Чтобы успокоить дочь, Прохор Никитич улыбнулся.
— Фантазерка ты моя. Напрасно расстраиваешься. Переезжает человек, значит, нужно.
Наташа схватила его за руку.
— Не надо так говорить, папа. Я люблю тетю Лену и хочу, чтобы она никуда не уезжала. Никуда, никуда.
«Верно, сказал я глупость, — подумал Прохор Никитич. — Совершенную глупость. Но что же делать? Идти извиниться? Но поможет ли это, если вещи уже уложены в машину?» Он встал и быстро оделся.
Наташа понимающе следила за каждым его движением. Черные большие глаза ее блестели. Беспокойные розовые пальцы нервно теребили косу. У Прохора Никитича тугая спазма сдавила горло. Он хотел подойти к дочери, обнять ее и сказать ласково-ласково: «Наташка ты моя, родная, ничего, успокойся». Но эти слова могли сейчас произвести такое же действие, какое производит спичка, поднесенная к пороху. И он сказал:
— Ну, я пойду поговорю, сейчас же.
У подъезда машины уже не было. Только рубчатый след от колес тянулся к открытым воротам. На след сыпала и сыпала холодная жесткая крупка. Серое небо, казалось, висело над самыми крышами. Дул влажный ветер, пахнущий древесной корой и далекой степью.
Часть II
1
На станционном мосту Сазонов-старший облегченно вздохнул, вытер платком вспотевшее лицо. Здесь он всегда отдыхал после преодоления сорока шести крутых ступеней. К тому же отсюда с двенадцатиметровой высоты было очень хорошо видно все, что делалось на путях — от стройного белого здания вокзала до распахнутых ворот депо.
Сунув платок в карман, Александр Никифорович оперся локтями на железные перила, прищурился. Стояла последняя декада июня. Солнце палило так сильно, что от густой паутины рельсов струился голубоватый дымок. И в нем, как в степном мареве, словно колыхались грузовые составы, ожидающие отправления.
Совсем еще новый тепловоз, лаская взгляд старого машиниста ярко-зеленой окраской, плавно сходил с поворотного круга. Другой тепловоз только что застыл у контрольного поста. Но двигатели его работали. И чуть приметные струйки газа, едва отрываясь от выхлопных труб, дробились в горячем воздухе.
Вдали на маневровой горке чадил единственный паровоз. Дым вымахивал из его трубы то сизый, то черный, но тут же отваливал в сторону, за пакгаузы.

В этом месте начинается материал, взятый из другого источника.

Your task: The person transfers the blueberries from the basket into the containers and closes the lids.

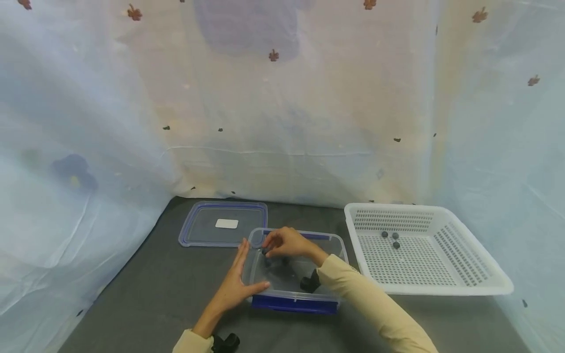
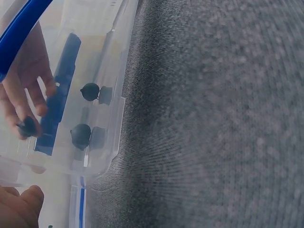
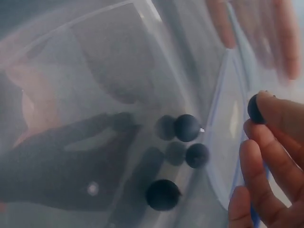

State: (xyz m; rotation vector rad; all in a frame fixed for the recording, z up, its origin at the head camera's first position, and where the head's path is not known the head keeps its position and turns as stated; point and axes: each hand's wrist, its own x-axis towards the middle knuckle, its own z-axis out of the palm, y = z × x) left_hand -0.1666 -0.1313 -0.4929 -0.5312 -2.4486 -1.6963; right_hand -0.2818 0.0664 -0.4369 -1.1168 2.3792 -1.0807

Александр Никифорович протер глаза, чтобы получше разглядеть тепловоз, который подавали теперь от контрольного поста к самому длинному грузовому составу. Маневровый паровоз как бы затаил на минуту дыхание, пропуская мимо себя грациозную машину. Дым над его трубой вдруг побелел и торопливо растаял на фоне синего с желтоватым отливом неба. Потом до слуха Александра Никифоровича донесся троекратный сиповатый гудок:
Ту-у!!! Ту-у!.. Ту-у!..
«Салют, значит», — подумал он, добродушно почесывая затылок. И словно в подтверждение этой его мысли, тепловоз ответил на гудок могучим голосом сирены, от чего сидевшие на крышах вокзала и депо голуби мигом взлетели.